Cadu · August 19, 2013, 1:37am

Hi,

I pasted article's abstract (text) from PDF to excel. It seems that because the hard return that comes from PDF formatting the 'rule engine' node isn't working.

For instance, the rule is to return '1' when:

$Abstract$ LIKE "*actor-network*"

But the output is '0'. By hand I adjusted the text (deleting the hard returns) and then 'rule engine' worked. The problem is that I have hundreds of abstract and it would be very annoying and time consuming to do the adjustment by hand.

Through Knime, is there any way to format properly the text pasted from PDF to excel in order to 'rule engine' work on it?

I attached the workflow in which the problem can be noticed.

Many thanks in advance,

Cadu

text_from_pdf_to_excel.zip

kilian.thiel · August 19, 2013, 10:14am

Hi Cadu,

you can use the String Replacer node for replacing substrings. Select "Regular expression" in the dialog with this expression: [\r\n]+ and a whitespace as replacement string. Attached you find your workflow with a String Replacer example.

Cheers, Kilian

text_from_pdf_to_excel.zip

Cadu · August 19, 2013, 11:01pm

Wow Kilian, this worked great. Many thanks for share the example.

An additional point:

The 'abstract' column has mixed content formatting. I mean, there is content that came from database and it's ready to use in terms of formatting (e.g. Scopus, Web of Science) and content inserted by hand (this later copied/pasted from PDF and the 'String Replacer' is working on it ).

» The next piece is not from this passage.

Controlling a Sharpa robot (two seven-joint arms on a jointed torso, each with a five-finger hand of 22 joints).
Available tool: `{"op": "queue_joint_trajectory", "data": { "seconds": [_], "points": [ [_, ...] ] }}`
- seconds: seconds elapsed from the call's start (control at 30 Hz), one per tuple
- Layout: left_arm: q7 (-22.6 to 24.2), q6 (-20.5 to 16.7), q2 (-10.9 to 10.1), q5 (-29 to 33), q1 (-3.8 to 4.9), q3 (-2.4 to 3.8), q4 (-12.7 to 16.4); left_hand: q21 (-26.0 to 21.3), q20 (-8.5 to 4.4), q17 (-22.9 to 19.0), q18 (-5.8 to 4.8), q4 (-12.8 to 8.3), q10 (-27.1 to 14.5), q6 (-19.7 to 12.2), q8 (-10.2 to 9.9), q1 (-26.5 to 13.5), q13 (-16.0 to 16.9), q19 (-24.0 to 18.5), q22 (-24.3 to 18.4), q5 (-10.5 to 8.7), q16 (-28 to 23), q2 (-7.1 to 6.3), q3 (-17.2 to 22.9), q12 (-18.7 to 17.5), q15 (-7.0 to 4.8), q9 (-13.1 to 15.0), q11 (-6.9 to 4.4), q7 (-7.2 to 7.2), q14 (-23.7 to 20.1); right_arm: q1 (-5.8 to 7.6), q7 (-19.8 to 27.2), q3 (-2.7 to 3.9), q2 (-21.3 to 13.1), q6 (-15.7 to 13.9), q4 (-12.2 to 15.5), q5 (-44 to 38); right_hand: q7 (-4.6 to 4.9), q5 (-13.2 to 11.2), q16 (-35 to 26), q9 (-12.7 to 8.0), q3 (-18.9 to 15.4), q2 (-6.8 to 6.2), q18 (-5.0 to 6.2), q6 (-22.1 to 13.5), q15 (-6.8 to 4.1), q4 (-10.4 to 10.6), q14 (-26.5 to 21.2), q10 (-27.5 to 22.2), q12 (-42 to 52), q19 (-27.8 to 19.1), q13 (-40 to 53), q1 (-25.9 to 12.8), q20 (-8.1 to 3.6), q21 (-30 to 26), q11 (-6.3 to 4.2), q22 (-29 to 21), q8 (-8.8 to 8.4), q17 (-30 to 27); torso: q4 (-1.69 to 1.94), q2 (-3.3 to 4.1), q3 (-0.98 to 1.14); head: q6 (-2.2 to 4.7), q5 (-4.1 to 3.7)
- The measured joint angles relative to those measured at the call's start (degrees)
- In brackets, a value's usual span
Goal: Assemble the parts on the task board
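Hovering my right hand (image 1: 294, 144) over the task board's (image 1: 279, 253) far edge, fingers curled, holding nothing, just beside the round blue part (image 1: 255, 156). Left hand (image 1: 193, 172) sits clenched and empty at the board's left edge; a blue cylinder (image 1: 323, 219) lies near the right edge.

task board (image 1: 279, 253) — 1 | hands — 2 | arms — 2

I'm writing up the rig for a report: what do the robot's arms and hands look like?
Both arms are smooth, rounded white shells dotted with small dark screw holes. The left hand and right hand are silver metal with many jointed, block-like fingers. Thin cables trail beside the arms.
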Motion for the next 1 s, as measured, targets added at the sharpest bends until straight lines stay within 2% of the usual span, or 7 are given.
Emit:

Will the 'String Replacer' act just in the content from PDF and maintain 'intact' the content from database? Is there any problem on using 'String Replacer' in mixed content formatting?

Cheers,

Cadu

kilian.thiel · August 19, 2013, 11:11pm

Hi Cadu,

the string replacer replaces strings as you specify it to, no matter from where the strings originally come from. The replacement rule is applied on all strings of the specified column. If you want to apply it only on a subset of rows, you have to filter the rows before hand using e.g. the Row Filter node.

Cheers, Kilian

Cadu · August 19, 2013, 11:42pm

Hi Kilian,

Actually, I don't have the need to filter. It is best for the workflow to apply the 'String Replacer' in the same column with mixed formating. I was just concerned if the 'String Replacer' could cause any 'harm' to the data that is already formatted and ready to use (without the need of the 'String Replacer'). If I understood, the 'String Replacer' will act just on the content pasted from PDF (part of the rows) and will not 'harm' the other 'ready' content.

Thank you,

Cadu

kilian.thiel · August 20, 2013, 10:03am

Hi Cadu,

in the dialog of the String Replacer a string column can be specified. The replacement rule is applied to all cells in this column.

Cheers, Kilian

system · June 2, 2023, 9:50pm

This topic was automatically closed 90 days after the last reply. New replies are no longer allowed.